Work request: Copy the lines below word for word, skipping any image.

Stored data:

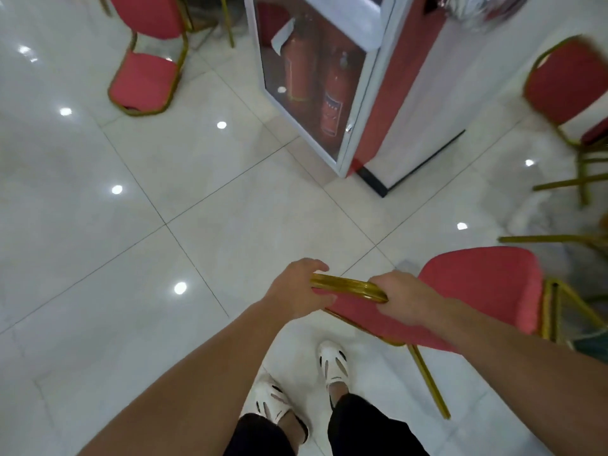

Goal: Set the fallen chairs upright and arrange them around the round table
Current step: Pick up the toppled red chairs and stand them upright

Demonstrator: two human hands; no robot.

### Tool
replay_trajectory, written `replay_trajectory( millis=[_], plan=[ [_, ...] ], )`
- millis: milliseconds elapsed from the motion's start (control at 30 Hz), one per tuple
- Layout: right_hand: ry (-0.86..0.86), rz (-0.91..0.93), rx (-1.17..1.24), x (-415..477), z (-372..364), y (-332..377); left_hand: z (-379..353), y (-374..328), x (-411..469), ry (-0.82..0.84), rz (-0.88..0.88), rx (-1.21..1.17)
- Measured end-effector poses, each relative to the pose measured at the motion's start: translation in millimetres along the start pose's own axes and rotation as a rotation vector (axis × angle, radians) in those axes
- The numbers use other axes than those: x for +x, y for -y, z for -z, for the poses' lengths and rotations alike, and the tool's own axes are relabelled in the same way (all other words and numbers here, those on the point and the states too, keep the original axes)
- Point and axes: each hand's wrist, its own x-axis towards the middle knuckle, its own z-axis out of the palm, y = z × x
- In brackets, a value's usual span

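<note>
Nothing I can read here: the label on the red extinguisher (334, 103) at one o'clock, inside the glass cabinet (375, 60), is just a blur.

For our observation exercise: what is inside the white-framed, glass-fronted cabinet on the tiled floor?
Two red fire extinguishers stand inside the white-framed, glass-fronted cabinet, with a white paper tag by the left one. Reflections blur their labels; whatever lies behind them is covered.

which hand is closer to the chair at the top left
Left. The left hand grips the rail of the held chair on the side toward the far chair; the right hand grips it farther right.
</note>
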Motion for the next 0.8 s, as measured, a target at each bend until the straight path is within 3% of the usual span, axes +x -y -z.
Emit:
replay_trajectory(
  millis=[167,333,500,800],
  plan=[
    [-0.09,0.012,0.087,-59,49,-4,26,-51,-3,0.091,-0.072,0.164],
    [-0.16,-0.036,0.149,-120,81,-15,35,-83,-7,0.067,-0.171,0.21],
    [-0.264,-0.136,0.218,-181,89,-43,37,-119,-3,0.119,-0.251,0.3],
    [-0.417,-0.263,0.351,-254,92,-122,-3,-242,14,0.067,-0.418,0.322]
  ],
)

Answer to the problem:
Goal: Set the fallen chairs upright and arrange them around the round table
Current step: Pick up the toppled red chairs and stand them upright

Demonstrator: two human hands; no robot.

### Tool
replay_trajectory, written `replay_trajectory( millis=[_], plan=[ [_, ...] ], )`
- millis: milliseconds elapsed from the motion's start (control at 30 Hz), one per tuple
- Layout: right_hand: ry (-0.86..0.86), rz (-0.91..0.93), rx (-1.17..1.24), x (-415..477), z (-372..364), y (-332..377); left_hand: z (-379..353), y (-374..328), x (-411..469), ry (-0.82..0.84), rz (-0.88..0.88), rx (-1.21..1.17)
- Measured end-effector poses, each relative to the pose measured at the motion's start: translation in millimetres along the start pose's own axes and rotation as a rotation vector (axis × angle, radians) in those axes
- The numbers use other axes than those: x for +x, y for -y, z for -z, for the poses' lengths and rotations alike, and the tool's own axes are relabelled in the same way (all other words and numbers here, those on the point and the states too, keep the original axes)
- Point and axes: each hand's wrist, its own x-axis towards the middle knuckle, its own z-axis out of the palm, y = z × x
- In brackets, a value's usual span

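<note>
Nothing I can read here: the label on the red extinguisher (334, 103) at one o'clock, inside the glass cabinet (375, 60), is just a blur.

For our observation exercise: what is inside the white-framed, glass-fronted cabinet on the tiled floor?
Two red fire extinguishers stand inside the white-framed, glass-fronted cabinet, with a white paper tag by the left one. Reflections blur their labels; whatever lies behind them is covered.

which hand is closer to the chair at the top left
Left. The left hand grips the rail of the held chair on the side toward the far chair; the right hand grips it farther right.
</note>
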Motion for the next 0.8 s, as measured, a target at each bend until the straight path is within 3% of the usual span, axes +x -y -z.
Emit:
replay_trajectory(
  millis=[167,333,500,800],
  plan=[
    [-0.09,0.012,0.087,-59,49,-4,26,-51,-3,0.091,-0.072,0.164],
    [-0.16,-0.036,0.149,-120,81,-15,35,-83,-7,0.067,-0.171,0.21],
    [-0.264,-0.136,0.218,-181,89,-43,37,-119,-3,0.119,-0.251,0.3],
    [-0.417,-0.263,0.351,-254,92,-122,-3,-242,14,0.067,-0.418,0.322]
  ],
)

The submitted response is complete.